*EXERCISE DETAILS:* Each line below must be reproduced exactly as it stands. Pictures stay out of the copy.

*COLLECTED DATA:*

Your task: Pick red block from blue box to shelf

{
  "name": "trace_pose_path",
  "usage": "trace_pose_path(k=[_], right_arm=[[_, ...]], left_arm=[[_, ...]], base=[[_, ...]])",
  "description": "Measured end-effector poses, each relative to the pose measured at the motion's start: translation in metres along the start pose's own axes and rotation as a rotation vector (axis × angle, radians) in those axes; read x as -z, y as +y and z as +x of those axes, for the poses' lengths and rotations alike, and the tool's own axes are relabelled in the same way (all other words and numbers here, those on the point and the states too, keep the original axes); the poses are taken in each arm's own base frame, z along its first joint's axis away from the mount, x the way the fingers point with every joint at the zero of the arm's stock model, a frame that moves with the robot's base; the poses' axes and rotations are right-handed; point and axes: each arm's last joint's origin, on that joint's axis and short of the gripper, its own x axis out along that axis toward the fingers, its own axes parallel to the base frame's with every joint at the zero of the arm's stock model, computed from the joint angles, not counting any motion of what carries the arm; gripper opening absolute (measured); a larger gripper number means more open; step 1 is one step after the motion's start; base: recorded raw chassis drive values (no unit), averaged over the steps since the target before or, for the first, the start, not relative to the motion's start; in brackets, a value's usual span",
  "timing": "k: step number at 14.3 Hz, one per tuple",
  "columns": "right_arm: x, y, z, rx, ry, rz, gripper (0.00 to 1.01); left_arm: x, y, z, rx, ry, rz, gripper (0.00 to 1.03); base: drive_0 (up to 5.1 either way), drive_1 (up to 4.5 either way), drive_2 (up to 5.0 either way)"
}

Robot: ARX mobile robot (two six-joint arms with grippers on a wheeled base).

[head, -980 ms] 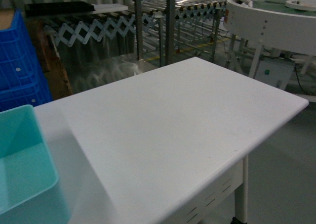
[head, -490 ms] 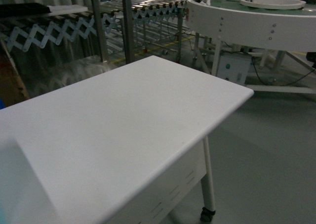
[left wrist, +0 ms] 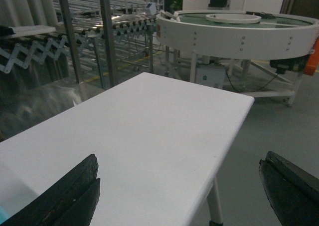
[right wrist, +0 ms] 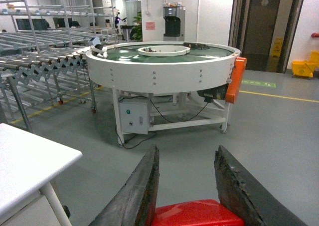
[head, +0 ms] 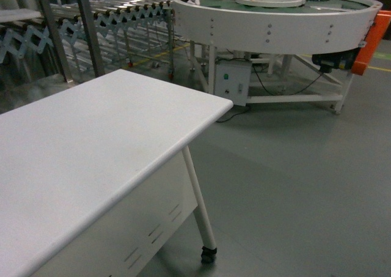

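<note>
1. The red block (right wrist: 197,213) sits at the bottom centre of the right wrist view, clamped between the two dark fingers of the right gripper (right wrist: 187,206); only its glossy top shows, so its stud and long axis cannot be told.
2. The left gripper (left wrist: 179,196) is spread wide with nothing between its fingers, at the bottom corners of its view above the white desk (left wrist: 149,131).
3. The shelf (head: 85,20), steel uprights and rails, stands in the upper left of the head view, beyond the desk's far edge.
4. The right gripper faces the round white conveyor table (right wrist: 159,66) at frame centre, so the shelf lies left of the carried block. I judge the carry needs a leftward swing.
5. The blue box is not in view.
</note>
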Motion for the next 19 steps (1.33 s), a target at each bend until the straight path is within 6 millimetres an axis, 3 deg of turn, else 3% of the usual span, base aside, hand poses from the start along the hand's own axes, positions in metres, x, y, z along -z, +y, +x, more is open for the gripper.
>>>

*WORKED SOLUTION:*
Your task: Pick red block from blue box to shelf

{
  "name": "trace_pose_path",
  "usage": "trace_pose_path(k=[_], right_arm=[[_, ...]], left_arm=[[_, ...]], base=[[_, ...]])",
  "description": "Measured end-effector poses, each relative to the pose measured at the motion's start: translation in metres along the start pose's own axes and rotation as a rotation vector (axis × angle, radians) in those axes; read x as -z, y as +y and z as +x of those axes, for the poses' lengths and rotations alike, and the tool's own axes are relabelled in the same way (all other words and numbers here, those on the point and the states too, keep the original axes); the poses are taken in each arm's own base frame, z along its first joint's axis away from the mount, x the way the fingers point with every joint at the zero of the arm's stock model, a frame that moves with the robot's base; the poses' axes and rotations are right-handed; point and axes: each arm's last joint's origin, on that joint's axis and short of the gripper, its own x axis out along that axis toward the fingers, its own axes parallel to the base frame's with every joint at the zero of the arm's stock model, computed from the joint angles, not counting any motion of what carries the arm; gripper opening absolute (measured); a larger gripper number means more open; step 1 is one step after the motion's start; base: recorded raw chassis drive values (no unit), averaged over the steps since the target before or, for the first, the start, not relative to the motion's start; in brackets, a value's usual span",
  "timing": "k: step number at 14.3 Hz, one per tuple",
  "columns": "right_arm: x, y, z, rx, ry, rz, gripper (0.00 to 1.01); left_arm: x, y, z, rx, ry, rz, gripper (0.00 to 1.03); base: drive_0 (up to 5.1 either way), drive_1 (up to 4.5 either way), drive_2 (up to 5.0 either way)"
}

Robot: ARX mobile robot (two six-joint arms with grippers on a wheeled base).

[head, -980 ms] 
[head, -490 ms] 
[left wrist, +0 ms] 
[right wrist, +0 ms] 
[head, +0 ms] 

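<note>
1. The red block (right wrist: 197,213) sits at the bottom centre of the right wrist view, clamped between the two dark fingers of the right gripper (right wrist: 187,206); only its glossy top shows, so its stud and long axis cannot be told.
2. The left gripper (left wrist: 179,196) is spread wide with nothing between its fingers, at the bottom corners of its view above the white desk (left wrist: 149,131).
3. The shelf (head: 85,20), steel uprights and rails, stands in the upper left of the head view, beyond the desk's far edge.
4. The right gripper faces the round white conveyor table (right wrist: 159,66) at frame centre, so the shelf lies left of the carried block. I judge the carry needs a leftward swing.
5. The blue box is not in view.
</note>
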Motion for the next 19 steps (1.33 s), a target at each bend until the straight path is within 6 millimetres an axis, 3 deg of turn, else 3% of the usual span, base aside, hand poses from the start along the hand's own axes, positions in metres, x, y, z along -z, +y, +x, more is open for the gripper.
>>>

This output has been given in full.